## Required action
Give the number of lines in the data below where the word "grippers" appears, and nothing besides.
*** Given data ***
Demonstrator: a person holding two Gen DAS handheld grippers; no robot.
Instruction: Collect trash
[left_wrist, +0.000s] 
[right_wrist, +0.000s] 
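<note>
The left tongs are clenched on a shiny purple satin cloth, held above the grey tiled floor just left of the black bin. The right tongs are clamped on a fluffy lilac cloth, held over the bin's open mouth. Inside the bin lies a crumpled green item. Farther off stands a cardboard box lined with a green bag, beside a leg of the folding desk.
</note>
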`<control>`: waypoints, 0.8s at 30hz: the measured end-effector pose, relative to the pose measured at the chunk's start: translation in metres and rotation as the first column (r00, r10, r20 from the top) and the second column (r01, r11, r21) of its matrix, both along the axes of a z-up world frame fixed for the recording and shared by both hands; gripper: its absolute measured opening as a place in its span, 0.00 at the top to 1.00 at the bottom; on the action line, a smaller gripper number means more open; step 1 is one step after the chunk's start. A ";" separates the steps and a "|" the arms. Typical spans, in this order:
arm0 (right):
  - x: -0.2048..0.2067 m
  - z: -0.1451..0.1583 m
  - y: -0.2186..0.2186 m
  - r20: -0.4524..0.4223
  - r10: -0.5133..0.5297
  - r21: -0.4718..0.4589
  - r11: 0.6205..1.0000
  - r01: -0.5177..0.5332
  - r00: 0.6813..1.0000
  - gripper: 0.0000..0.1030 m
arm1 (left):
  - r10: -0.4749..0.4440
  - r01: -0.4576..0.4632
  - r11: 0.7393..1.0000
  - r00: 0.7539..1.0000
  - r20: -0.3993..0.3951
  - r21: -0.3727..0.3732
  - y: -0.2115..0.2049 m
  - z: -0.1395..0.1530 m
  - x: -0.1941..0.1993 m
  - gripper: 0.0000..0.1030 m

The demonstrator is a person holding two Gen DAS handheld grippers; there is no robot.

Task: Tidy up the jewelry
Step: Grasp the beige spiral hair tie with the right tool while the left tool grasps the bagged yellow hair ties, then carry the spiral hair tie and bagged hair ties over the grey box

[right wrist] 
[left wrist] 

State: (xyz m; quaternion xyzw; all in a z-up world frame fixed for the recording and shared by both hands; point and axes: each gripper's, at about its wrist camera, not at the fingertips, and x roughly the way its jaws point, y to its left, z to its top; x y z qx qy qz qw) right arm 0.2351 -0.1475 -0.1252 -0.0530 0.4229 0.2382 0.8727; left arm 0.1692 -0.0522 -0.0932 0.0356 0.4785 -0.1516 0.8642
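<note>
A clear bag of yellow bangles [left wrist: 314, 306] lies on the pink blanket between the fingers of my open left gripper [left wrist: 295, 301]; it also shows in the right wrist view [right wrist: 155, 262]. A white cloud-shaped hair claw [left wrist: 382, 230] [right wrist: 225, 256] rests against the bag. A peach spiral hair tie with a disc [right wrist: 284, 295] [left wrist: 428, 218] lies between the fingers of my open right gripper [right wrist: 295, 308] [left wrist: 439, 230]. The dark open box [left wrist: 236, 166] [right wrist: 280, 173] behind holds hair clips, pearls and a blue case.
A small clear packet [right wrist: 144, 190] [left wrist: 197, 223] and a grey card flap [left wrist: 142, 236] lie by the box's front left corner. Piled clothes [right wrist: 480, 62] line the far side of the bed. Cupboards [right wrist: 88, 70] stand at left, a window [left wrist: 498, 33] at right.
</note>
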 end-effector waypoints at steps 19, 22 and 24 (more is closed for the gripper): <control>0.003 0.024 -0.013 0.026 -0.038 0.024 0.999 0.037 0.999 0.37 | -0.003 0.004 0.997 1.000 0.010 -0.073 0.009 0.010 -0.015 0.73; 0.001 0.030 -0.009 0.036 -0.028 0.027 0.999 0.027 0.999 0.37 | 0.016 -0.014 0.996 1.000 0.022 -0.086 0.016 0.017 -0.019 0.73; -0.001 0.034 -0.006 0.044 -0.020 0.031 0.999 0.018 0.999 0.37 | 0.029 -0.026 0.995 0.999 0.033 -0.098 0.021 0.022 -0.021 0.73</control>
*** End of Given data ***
## Written response
2